───── SUPPLIED DATA

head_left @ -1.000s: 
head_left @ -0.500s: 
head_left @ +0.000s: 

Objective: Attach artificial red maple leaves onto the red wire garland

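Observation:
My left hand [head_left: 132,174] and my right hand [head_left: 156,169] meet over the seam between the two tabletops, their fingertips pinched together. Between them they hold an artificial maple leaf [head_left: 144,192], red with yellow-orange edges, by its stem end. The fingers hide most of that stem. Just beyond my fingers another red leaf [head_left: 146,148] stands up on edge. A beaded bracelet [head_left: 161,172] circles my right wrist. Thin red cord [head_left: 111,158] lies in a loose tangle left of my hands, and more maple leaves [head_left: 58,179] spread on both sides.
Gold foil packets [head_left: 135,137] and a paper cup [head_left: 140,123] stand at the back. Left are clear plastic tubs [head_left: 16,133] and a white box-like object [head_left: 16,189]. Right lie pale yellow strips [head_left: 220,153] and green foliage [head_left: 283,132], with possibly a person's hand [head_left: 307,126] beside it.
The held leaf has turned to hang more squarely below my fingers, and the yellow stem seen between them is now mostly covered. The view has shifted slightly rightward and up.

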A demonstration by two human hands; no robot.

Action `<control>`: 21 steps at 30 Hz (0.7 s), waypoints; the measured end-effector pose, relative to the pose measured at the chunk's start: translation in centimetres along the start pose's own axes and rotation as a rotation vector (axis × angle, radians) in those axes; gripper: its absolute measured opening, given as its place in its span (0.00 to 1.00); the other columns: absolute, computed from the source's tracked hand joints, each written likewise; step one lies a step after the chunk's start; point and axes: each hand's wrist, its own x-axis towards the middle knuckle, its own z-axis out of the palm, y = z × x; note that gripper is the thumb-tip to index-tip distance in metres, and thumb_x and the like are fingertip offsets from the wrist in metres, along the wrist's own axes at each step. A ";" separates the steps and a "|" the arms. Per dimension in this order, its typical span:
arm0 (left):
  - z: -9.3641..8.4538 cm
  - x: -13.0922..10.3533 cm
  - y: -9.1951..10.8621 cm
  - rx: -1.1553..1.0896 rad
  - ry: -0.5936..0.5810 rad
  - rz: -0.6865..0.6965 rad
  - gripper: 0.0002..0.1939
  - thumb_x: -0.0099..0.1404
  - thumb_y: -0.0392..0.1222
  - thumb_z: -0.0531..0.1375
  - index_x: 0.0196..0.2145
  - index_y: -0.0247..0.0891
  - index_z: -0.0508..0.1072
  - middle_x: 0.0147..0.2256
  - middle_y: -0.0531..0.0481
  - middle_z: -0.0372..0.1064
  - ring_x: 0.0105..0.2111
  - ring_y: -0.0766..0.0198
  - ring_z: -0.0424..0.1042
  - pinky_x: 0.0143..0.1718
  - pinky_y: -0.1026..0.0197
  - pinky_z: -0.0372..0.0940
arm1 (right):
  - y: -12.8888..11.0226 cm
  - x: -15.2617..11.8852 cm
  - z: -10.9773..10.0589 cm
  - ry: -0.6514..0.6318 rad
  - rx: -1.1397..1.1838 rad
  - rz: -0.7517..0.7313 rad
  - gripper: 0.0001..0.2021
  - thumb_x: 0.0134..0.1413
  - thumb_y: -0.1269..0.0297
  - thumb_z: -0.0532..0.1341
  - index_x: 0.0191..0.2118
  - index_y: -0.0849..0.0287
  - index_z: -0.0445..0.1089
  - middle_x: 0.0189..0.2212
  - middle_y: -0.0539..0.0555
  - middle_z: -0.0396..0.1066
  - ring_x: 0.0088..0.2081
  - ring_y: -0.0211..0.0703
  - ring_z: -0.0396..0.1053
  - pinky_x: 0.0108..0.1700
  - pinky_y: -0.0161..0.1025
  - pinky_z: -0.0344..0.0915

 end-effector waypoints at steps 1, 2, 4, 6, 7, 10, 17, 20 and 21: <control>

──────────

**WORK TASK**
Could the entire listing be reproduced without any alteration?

**OUTPUT BELOW**
head_left @ -1.000s: 
head_left @ -0.500s: 
head_left @ +0.000s: 

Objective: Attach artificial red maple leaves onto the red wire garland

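Observation:
My left hand [head_left: 132,174] and my right hand [head_left: 156,169] meet over the seam between the two tabletops, their fingertips pinched together. Between them they hold an artificial maple leaf [head_left: 144,192], red with yellow-orange edges, by its stem end. The fingers hide most of that stem. Just beyond my fingers another red leaf [head_left: 146,148] stands up on edge. A beaded bracelet [head_left: 161,172] circles my right wrist. Thin red cord [head_left: 111,158] lies in a loose tangle left of my hands, and more maple leaves [head_left: 58,179] spread on both sides.
Gold foil packets [head_left: 135,137] and a paper cup [head_left: 140,123] stand at the back. Left are clear plastic tubs [head_left: 16,133] and a white box-like object [head_left: 16,189]. Right lie pale yellow strips [head_left: 220,153] and green foliage [head_left: 283,132], with possibly a person's hand [head_left: 307,126] beside it.
The held leaf has turned to hang more squarely below my fingers, and the yellow stem seen between them is now mostly covered. The view has shifted slightly rightward and up.
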
A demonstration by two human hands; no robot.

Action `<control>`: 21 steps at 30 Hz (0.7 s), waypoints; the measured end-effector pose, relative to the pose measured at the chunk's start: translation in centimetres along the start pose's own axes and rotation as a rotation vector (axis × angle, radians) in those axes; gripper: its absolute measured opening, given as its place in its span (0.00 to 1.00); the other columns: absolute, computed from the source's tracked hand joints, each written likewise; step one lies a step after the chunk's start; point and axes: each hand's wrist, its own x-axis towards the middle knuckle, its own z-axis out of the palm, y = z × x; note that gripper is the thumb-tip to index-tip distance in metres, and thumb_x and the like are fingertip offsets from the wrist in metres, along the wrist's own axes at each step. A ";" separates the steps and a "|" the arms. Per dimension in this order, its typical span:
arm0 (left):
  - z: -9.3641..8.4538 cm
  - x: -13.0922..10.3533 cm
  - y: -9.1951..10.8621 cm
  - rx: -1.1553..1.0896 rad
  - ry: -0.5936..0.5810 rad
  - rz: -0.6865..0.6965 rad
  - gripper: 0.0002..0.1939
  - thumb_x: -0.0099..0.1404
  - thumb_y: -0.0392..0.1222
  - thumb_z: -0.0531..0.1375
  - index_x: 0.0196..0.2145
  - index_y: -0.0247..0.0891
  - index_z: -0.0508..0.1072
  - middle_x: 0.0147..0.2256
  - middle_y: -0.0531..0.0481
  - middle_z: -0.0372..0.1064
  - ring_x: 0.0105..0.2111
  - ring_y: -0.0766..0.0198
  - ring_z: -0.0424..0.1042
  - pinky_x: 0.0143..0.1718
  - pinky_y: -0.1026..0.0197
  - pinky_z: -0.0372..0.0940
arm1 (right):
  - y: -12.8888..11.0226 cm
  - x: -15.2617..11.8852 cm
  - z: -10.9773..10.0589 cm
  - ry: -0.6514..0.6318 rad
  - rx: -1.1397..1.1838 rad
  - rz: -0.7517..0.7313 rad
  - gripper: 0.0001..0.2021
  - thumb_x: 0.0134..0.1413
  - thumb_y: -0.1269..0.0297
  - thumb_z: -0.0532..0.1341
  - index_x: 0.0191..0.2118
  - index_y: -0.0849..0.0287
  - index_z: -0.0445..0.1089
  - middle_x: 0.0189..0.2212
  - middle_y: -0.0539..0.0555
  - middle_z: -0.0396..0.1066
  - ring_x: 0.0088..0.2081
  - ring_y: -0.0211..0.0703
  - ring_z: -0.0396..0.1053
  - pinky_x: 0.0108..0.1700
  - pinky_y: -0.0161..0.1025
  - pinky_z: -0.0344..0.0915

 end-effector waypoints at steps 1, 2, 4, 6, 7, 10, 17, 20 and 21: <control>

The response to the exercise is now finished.